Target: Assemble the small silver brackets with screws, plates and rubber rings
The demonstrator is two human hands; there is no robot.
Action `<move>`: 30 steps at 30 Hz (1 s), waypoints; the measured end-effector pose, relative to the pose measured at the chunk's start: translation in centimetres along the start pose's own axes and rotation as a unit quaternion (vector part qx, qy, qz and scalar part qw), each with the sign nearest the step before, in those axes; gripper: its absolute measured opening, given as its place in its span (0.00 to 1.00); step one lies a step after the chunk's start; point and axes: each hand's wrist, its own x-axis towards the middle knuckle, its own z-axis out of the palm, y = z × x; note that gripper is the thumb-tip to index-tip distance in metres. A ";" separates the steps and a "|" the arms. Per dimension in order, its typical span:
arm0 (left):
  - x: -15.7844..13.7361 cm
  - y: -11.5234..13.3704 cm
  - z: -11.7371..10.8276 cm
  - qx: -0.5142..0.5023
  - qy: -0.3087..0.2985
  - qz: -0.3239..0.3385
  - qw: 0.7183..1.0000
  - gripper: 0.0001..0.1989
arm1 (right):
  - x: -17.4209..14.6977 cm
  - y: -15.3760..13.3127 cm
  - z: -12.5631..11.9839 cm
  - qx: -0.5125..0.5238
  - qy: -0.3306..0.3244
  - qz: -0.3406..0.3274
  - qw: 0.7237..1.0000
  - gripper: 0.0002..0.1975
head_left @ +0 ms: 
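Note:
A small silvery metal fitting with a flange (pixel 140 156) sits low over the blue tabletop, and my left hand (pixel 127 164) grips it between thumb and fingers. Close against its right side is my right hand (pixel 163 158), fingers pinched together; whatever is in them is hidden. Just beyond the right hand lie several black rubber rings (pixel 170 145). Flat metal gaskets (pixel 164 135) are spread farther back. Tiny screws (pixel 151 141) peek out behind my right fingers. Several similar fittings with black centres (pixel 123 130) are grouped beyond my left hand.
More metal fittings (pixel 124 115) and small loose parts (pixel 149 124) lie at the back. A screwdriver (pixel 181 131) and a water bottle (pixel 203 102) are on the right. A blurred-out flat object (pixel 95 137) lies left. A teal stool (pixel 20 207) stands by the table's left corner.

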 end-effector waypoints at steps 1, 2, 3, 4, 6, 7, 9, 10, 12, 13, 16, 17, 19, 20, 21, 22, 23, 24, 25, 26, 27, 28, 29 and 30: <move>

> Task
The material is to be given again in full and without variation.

> Output for this exercise
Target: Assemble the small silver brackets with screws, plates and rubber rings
The demonstrator is two human hands; there is no robot.
Action `<move>`: 30 steps at 30 Hz (1 s), waypoints; the measured end-effector pose, relative to the pose measured at the chunk's start: translation in centimetres along the start pose's own axes and rotation as a unit quaternion (vector part qx, qy, qz and scalar part qw), each with the sign nearest the step before, in those axes; gripper: its absolute measured opening, given as its place in its span (0.00 to 1.00); step one lies a step after the chunk's start; point and axes: each hand's wrist, its own x-axis towards the middle knuckle, its own z-axis out of the palm, y = z × x; note that gripper is the thumb-tip to index-tip distance in metres. A ";" separates the steps and a "|" the arms. Per dimension in order, its typical span:
arm0 (left):
  - x: -15.7844..13.7361 cm
  - y: -11.5234..13.3704 cm
  - z: -11.7371..10.8276 cm
  - qx: -0.5142..0.5023
  - qy: -0.3087..0.2985
  - qz: -0.3239..0.3385
  - qw: 0.7183..1.0000
  - gripper: 0.0001..0.1989
arm1 (right):
  - x: -17.4209..14.6977 cm
  - y: -15.3760..13.3127 cm
  - z: -12.5631..11.9839 cm
  - qx: -0.5125..0.5238
  - qy: -0.3306..0.3244
  - qz: -0.3406..0.3274
  - qw: 0.7237..1.0000
  - gripper: 0.0002..0.1975
head_left @ +0 ms: 
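Note:
A small silvery metal fitting with a flange (pixel 140 156) sits low over the blue tabletop, and my left hand (pixel 127 164) grips it between thumb and fingers. Close against its right side is my right hand (pixel 163 158), fingers pinched together; whatever is in them is hidden. Just beyond the right hand lie several black rubber rings (pixel 170 145). Flat metal gaskets (pixel 164 135) are spread farther back. Tiny screws (pixel 151 141) peek out behind my right fingers. Several similar fittings with black centres (pixel 123 130) are grouped beyond my left hand.
More metal fittings (pixel 124 115) and small loose parts (pixel 149 124) lie at the back. A screwdriver (pixel 181 131) and a water bottle (pixel 203 102) are on the right. A blurred-out flat object (pixel 95 137) lies left. A teal stool (pixel 20 207) stands by the table's left corner.
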
 end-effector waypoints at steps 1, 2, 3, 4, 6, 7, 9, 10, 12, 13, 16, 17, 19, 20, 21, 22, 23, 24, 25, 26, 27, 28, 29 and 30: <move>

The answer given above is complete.